Sekilas Roland melirik jam di tangannya, benar! sudah menunjukkan pukul lima lewat lima menit. Roland pun pamit dan dia kemabali mobil, meluncur ke apartement. Sampai di apartement, dia bergegas naik.
Klil, pintu terbuka. Suasana apartementnya masih seperti tadi.
“Khanza! Khanza!” Roland berkali memanggil nama Khanza dan masuk ke kamarnya. Khanza tidak di temukan.
Dret...., Roland membuka kamar mandi, kamar mandinya kering, tidak ada tanda-tanda habis dipakai. Roland kembali ke luar dan turun dari apartement.
“Pak! Apa bapak ada melihat nyonya Khanza pulang dari kantor?” Roland bertanya pada scurity apartement.
“Tidak tuan!”
“Oh, baik lah, terima kasih.”
“Tapi tuan…”
“Ada apa pak?” Roland membalikkan tubuhnya, kembali menghadap ke arah scurity
“Tadi pagi saya melihat nyonya Khanza pergi membawa travel bag dan dia menangis.
“Apa? Apa benar dia yang kamu lihat?” Tanya Roland sambil mencekal bahu scurity.
“Iya.” Jawab scurity mengangguk.
Mendengar keterangan dan jawaban satpam, spontas Roland membalikkan tubuhnya, dia kembali ke atas. Dan masuk ke kamar Khanza. Drekkk … pintu lemari Khanza terbuka, hanya tinggal bebrapa helai bajunya.
“Khanza, kamu ke mana?” Roland menarik selembar baju Khanza yang terlinggal, lalu di remas dan dibawanya kedalam dekapan.
“Maafkan mas, Khanza!, hiks. Hiks, hiks.” Tubuh Roland melorot di lantai, dia menangis terisak, hingga tubuhnya tergoncang.
“Khanza, kamu tidak boleh pergi.” Teriak Roland.
“Mas mencintaimu, hiks, hiks, hiks.” Suara Roland semakin lirih.
“Ahggg.” Roland menarik selimut yang tergeletak begitu saja di tempat tidur, lalu mengambil bantal.

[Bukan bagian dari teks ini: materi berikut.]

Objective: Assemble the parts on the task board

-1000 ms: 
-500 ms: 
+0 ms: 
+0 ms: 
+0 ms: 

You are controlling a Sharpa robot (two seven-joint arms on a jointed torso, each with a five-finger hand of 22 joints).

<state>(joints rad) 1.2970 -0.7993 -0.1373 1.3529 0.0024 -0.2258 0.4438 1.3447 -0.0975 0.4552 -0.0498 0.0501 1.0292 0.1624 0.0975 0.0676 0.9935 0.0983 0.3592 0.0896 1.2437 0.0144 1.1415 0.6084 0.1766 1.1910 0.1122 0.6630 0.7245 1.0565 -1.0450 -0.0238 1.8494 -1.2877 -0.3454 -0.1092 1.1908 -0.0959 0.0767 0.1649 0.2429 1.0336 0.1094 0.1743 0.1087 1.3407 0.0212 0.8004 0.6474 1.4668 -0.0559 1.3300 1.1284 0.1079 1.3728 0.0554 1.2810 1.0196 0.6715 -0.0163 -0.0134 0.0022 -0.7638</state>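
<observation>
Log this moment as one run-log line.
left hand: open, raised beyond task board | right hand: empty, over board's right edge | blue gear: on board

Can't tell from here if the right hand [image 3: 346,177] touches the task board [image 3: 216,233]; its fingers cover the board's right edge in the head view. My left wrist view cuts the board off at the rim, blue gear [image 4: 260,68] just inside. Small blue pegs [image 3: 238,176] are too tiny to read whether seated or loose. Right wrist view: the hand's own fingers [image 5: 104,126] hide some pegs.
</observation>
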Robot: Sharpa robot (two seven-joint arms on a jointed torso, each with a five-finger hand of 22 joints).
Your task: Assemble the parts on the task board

“Prakkkk.” Dia melemparkan bantal itu, kemeja rias Khanza, hingga beberapa botol farpum berjatuhan.
Roland menyesali perbuatannya selama ini. Bayangan wajah Khanza yang setiap hari hanya dihiasi butiran air mata. Melintas mondar mandir di memorinya. Roland memukul-mukul kepalanya berulang.
Rifal yang baru tiba ke apartemen, mendengar suara ribut di kamar Khanza, segera melangkahkan kaki ke sumber suara, ingin mengetahui apa yang terjadi.
“Bos! Ada apa ini?” Rifal berjongkok mensejajari Roland.
“Khanza pergi meninggalkanku, hiks, hiks, hiks.”
“Sejak kapan bos menangisi seorang perempuan?” gumam Rifal.
“Diam kau! Kau tak tahu begitu berartinya Khanza untukku.”
“Kalau memang nyonya Khanza sangat berarti bagi tuan, ayok kita cari dia.”
“Tapi dia sudah pergi.”
“Bos, bisa memaksanya kembali, apa yang tidak bisa bos lalukan, aku bisa mengarahkan orang-orang untuk mencarinya.”
“Tidak Rifal! Aku ingin dia kembali dengan cintanya.”
Sejurus Rifal menatap tajam mata bosnya, baru kali ini dia melihat Roland begitu terpuruk, Rifal menarik napas panjang, lalu merengkuh bahu Roland, dan mengajaknya duduk di tepi ranjang.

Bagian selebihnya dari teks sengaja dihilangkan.